GOING TO CALIFORNIA WITH AN ACHING IN MY HEART Riding down I-5 with Yann Novak.
  • Steven Miller
  • GOING TO CALIFORNIA WITH AN ACHING IN MY HEART Riding down I-5 with Yann Novak.

The last time sound-and-sight artist Yann Novak had a solo show in Seattle, it was mesmerizing—subtle and abstract, but you knew just what it meant for you. It happened at Lawrimore Project, on the occasion of Novak's moving to Los Angeles after eight years in Seattle. I wrote,

But Relocation, as the show is called, tells a larger story, too, about all kinds of movings on, from any position of relative comfort into a newness, and the way the process itself changes the terms you thought you understood about each location when you made the decision.
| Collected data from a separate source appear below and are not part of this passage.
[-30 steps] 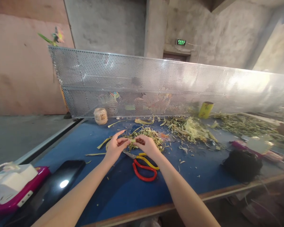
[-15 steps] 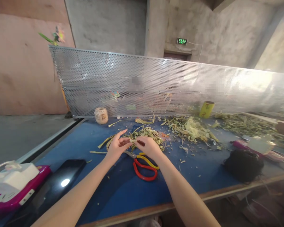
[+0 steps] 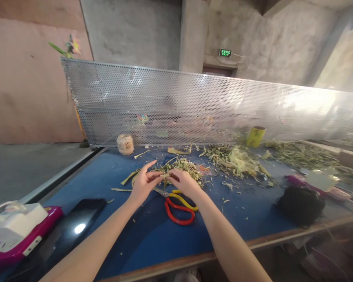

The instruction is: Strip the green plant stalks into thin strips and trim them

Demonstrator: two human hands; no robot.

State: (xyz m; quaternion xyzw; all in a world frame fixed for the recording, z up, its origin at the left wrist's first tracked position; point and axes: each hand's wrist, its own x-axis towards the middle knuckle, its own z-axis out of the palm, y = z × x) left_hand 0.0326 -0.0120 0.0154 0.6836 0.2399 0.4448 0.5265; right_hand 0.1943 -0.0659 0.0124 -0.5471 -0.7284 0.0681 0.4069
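Note:
Between the fingertips of both hands is a small pale strip of dried plant leaf [image 3: 165,176]. My left hand [image 3: 145,182] pinches its left end, with the index finger raised apart. The right end is pinched by my right hand [image 3: 184,182], whose fingers curl inward. Right behind the hands lies a pile of short dried plant pieces [image 3: 184,166], partly covered by them. Below the fingers rest scissors [image 3: 180,210] with one red and one yellow handle; their blades point left, under my left hand. Long flat strips [image 3: 129,178] of the same leaf lie left of the pile.
A black phone [image 3: 73,223] and a magenta power strip [image 3: 26,239] lie at left. A twine-wrapped jar [image 3: 125,144] and a yellow-green tube [image 3: 255,136] stand before a perforated metal screen [image 3: 164,98]. At right are a leaf heap [image 3: 237,160] and a black bundle [image 3: 300,205].
My fingertips have shifted slightly, and the pale strip shows more clearly between them. Both hands otherwise stay in place, and the scissors lie where they were.

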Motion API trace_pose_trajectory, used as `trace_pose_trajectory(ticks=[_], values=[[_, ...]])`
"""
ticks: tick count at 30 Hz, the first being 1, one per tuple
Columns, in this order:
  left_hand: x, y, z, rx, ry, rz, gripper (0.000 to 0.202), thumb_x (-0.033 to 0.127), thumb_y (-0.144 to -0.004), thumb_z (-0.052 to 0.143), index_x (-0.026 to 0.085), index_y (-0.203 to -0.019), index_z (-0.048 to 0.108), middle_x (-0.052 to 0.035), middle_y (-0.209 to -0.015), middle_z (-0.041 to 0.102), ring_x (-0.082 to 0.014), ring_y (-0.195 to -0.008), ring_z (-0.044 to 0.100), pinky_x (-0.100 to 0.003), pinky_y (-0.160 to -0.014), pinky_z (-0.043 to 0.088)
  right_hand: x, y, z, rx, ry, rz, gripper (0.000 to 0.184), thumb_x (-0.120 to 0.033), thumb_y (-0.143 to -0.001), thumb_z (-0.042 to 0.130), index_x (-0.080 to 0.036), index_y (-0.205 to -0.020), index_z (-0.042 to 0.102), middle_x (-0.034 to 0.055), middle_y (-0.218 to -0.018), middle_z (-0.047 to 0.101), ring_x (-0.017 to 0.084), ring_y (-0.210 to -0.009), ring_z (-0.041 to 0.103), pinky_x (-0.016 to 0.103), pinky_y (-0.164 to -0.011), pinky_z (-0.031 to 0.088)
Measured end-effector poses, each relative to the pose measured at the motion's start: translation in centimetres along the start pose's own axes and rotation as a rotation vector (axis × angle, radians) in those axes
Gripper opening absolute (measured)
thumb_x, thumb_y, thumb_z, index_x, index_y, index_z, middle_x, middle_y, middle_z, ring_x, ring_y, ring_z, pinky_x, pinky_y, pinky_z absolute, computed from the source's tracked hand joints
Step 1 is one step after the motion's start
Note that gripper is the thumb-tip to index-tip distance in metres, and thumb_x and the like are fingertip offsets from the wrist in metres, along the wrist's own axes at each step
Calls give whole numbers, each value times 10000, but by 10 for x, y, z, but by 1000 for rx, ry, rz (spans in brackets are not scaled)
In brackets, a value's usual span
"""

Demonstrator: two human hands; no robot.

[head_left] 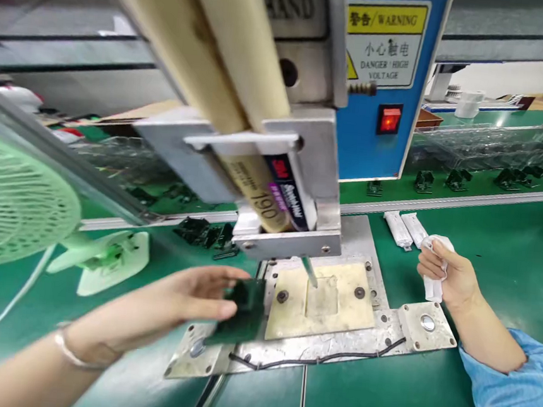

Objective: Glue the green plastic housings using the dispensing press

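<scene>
My left hand (182, 300) grips a small dark green plastic part (242, 312) and holds it just left of the cream fixture pad (285, 315) on the metal base plate (383, 337); the part is blurred. A glue cartridge (272, 194) is clamped in the machine above, and its thin nozzle (310, 272) points down over the recess in the pad. My right hand (450, 276) rests on the green mat to the right, fingers closed around a crumpled white cloth (433, 287).
A pale green desk fan (13, 219) stands at the left. The blue machine housing (382, 80) carries a high-voltage warning label and a red switch. Several dark parts (454, 179) and clear trays (485, 149) line the back. Two white tubes (405, 228) lie near the plate.
</scene>
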State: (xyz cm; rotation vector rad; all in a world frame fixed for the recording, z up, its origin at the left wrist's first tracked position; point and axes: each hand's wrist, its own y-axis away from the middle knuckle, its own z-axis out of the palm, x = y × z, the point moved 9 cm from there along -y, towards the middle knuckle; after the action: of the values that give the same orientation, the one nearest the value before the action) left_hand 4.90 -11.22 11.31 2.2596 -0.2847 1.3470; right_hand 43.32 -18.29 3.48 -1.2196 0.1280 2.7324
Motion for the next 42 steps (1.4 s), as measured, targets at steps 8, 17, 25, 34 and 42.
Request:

The place you decided to leave is better than ever; along the way, you keep reading the landscape for clues that won't matter anyway; and arriving is not arriving but starting something from a weird and awkward distance away from where you'll eventually locate yourself. (Do you ever have this experience, where your mind roams back to the way you saw your apartment for the first time? That'll be your last view, too.)

Now Novak has a new show, also made of recorded sounds and images, this time captured at dusk at Joshua Tree National Park. It's called Blue.Hour, it's at Jack Straw, and it opens tonight at 7.